**TASK PROMPT:** Copy every line from the records that holds the word "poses".

--- START ---

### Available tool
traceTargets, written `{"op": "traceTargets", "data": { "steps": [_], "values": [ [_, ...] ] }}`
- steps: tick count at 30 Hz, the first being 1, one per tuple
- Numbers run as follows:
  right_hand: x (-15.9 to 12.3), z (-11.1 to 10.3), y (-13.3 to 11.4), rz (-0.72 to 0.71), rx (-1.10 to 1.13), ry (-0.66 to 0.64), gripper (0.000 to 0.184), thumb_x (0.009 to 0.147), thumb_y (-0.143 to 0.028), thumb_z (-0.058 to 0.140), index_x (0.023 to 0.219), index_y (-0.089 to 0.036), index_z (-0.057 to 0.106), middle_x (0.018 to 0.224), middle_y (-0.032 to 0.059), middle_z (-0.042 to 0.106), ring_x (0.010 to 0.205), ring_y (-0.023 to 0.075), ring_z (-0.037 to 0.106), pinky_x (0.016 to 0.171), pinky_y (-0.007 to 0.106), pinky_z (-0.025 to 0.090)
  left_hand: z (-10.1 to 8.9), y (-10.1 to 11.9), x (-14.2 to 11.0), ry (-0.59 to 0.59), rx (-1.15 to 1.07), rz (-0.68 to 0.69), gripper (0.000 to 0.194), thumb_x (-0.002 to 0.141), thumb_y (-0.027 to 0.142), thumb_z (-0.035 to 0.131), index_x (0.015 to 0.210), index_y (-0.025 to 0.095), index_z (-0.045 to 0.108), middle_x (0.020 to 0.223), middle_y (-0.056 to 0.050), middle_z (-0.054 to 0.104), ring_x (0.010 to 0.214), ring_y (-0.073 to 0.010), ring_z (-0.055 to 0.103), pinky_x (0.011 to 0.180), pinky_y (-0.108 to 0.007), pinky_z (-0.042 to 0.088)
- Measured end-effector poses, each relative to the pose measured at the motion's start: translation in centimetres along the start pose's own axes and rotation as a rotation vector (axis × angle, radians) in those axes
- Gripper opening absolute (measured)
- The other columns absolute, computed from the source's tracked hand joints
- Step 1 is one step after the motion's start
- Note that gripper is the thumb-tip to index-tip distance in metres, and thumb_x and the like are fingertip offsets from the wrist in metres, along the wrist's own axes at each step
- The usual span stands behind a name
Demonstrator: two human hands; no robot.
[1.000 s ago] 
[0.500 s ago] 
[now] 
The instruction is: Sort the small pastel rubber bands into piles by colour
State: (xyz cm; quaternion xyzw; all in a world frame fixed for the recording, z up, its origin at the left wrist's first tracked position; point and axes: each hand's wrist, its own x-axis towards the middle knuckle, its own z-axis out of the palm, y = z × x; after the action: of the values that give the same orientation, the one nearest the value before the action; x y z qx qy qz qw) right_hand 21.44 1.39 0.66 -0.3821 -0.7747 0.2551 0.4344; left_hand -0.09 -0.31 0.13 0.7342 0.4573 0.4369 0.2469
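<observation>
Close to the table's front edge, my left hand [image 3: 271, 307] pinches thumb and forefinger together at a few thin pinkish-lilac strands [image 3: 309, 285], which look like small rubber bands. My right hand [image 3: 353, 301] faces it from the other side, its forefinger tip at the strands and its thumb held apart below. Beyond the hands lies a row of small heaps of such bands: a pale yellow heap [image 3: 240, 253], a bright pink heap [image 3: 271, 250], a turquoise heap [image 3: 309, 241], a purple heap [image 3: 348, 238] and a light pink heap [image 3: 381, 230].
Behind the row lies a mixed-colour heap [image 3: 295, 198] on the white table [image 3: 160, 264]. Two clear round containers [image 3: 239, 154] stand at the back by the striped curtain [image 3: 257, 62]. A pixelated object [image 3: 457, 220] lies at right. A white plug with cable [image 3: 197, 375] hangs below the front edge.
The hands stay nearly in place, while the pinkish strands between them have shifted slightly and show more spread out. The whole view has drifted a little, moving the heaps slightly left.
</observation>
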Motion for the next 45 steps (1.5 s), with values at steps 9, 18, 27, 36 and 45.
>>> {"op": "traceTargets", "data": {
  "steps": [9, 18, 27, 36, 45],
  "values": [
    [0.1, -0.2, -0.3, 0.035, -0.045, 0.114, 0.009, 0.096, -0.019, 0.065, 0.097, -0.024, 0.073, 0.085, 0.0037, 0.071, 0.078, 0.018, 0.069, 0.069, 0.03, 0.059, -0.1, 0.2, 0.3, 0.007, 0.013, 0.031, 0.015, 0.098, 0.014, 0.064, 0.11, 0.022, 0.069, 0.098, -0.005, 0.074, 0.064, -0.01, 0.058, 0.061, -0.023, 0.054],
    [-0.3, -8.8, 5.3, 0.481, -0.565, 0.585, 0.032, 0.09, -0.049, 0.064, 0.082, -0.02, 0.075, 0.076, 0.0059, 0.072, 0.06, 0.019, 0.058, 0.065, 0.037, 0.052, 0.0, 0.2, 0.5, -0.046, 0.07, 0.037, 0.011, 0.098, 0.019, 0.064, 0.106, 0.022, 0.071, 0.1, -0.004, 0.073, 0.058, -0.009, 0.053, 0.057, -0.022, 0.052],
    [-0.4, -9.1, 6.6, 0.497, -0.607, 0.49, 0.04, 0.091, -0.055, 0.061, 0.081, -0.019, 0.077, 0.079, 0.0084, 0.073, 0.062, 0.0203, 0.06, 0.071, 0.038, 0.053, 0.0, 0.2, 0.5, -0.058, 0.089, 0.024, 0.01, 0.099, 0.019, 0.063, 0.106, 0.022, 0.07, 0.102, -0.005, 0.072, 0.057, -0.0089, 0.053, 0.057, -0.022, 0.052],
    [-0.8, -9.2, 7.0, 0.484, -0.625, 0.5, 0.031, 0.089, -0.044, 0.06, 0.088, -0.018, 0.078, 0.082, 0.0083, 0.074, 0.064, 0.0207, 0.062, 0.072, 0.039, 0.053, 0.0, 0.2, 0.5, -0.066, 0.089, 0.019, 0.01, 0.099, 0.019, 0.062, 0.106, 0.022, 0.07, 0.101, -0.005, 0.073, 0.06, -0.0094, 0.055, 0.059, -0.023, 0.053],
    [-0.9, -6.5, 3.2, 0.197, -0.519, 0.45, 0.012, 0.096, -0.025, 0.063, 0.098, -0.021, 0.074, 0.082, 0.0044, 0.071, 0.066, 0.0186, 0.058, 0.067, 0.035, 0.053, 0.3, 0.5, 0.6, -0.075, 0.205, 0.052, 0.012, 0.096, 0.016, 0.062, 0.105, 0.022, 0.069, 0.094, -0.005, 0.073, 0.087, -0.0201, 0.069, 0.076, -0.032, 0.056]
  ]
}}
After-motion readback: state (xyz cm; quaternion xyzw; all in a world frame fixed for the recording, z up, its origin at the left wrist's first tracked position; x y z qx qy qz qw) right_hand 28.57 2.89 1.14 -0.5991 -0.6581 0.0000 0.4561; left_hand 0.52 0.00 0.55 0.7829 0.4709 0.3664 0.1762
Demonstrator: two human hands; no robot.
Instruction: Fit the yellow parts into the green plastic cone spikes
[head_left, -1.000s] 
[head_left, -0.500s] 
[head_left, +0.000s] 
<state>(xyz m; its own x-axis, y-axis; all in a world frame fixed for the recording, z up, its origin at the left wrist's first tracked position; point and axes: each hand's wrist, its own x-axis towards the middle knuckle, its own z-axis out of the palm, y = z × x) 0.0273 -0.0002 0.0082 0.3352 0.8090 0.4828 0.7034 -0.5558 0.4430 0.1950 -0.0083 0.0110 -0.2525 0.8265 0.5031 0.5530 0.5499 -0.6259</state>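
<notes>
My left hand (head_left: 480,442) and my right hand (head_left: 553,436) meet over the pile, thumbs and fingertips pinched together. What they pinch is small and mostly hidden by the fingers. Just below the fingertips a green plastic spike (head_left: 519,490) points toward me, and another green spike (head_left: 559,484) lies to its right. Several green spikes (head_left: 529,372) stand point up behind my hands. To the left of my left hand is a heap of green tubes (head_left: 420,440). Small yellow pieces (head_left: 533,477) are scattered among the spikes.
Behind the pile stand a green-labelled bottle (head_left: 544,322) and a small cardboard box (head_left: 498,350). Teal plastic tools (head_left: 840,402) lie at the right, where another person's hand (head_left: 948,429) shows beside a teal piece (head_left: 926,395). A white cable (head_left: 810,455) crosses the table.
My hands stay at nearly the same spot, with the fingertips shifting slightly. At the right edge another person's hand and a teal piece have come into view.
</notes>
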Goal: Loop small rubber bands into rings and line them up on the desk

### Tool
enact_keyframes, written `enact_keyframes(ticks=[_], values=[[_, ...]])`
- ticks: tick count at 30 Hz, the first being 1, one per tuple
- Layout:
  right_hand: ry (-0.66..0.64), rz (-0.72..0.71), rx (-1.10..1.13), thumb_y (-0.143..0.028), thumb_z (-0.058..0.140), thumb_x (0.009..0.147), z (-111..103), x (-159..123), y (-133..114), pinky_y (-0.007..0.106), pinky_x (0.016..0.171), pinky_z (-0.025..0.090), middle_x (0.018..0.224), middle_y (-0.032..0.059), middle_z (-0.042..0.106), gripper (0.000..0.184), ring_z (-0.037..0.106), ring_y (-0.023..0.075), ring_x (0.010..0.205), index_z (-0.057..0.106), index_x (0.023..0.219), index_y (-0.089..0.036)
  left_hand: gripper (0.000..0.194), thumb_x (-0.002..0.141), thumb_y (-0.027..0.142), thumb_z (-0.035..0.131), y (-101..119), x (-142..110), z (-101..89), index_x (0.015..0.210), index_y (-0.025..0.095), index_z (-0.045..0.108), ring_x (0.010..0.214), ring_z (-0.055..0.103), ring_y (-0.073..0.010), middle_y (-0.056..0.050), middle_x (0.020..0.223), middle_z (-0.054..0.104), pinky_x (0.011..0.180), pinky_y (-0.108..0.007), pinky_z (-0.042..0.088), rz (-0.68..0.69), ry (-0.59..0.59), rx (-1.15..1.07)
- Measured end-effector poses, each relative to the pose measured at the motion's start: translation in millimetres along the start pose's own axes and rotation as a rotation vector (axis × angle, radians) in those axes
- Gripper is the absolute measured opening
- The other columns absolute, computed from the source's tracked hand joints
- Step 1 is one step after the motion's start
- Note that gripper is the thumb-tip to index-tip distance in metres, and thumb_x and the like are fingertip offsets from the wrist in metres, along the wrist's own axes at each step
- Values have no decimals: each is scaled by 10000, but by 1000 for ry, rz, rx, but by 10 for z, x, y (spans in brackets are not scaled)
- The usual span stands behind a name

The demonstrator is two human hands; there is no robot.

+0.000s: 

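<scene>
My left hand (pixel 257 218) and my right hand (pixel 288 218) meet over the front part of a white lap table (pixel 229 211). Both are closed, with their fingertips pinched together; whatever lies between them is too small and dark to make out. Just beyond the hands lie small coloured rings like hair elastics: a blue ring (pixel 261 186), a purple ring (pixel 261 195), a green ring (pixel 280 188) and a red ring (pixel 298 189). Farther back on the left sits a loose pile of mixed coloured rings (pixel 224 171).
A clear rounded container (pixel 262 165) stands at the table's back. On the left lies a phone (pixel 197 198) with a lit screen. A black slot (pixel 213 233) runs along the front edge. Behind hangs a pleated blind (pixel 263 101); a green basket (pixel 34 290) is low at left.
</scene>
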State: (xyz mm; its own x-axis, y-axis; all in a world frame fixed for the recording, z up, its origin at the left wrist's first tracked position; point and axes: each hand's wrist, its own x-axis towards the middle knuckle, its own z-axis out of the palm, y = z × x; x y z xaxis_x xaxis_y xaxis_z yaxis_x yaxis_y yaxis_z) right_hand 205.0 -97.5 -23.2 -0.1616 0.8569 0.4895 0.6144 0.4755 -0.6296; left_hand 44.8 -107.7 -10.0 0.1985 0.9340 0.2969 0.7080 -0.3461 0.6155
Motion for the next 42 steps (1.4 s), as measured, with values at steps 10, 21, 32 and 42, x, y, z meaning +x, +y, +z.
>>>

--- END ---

**TASK OUTPUT:**
- Measured end-effector poses, each relative to the pose measured at the motion's start: translation in centimetres along the start pose's own axes and rotation as a rotation vector (axis × angle, radians) in those axes
- Measured end-effector poses, each relative to the pose measured at the motion's start: translation in millimetres along the start pose's own axes and rotation as a rotation vector (axis × angle, radians) in those axes

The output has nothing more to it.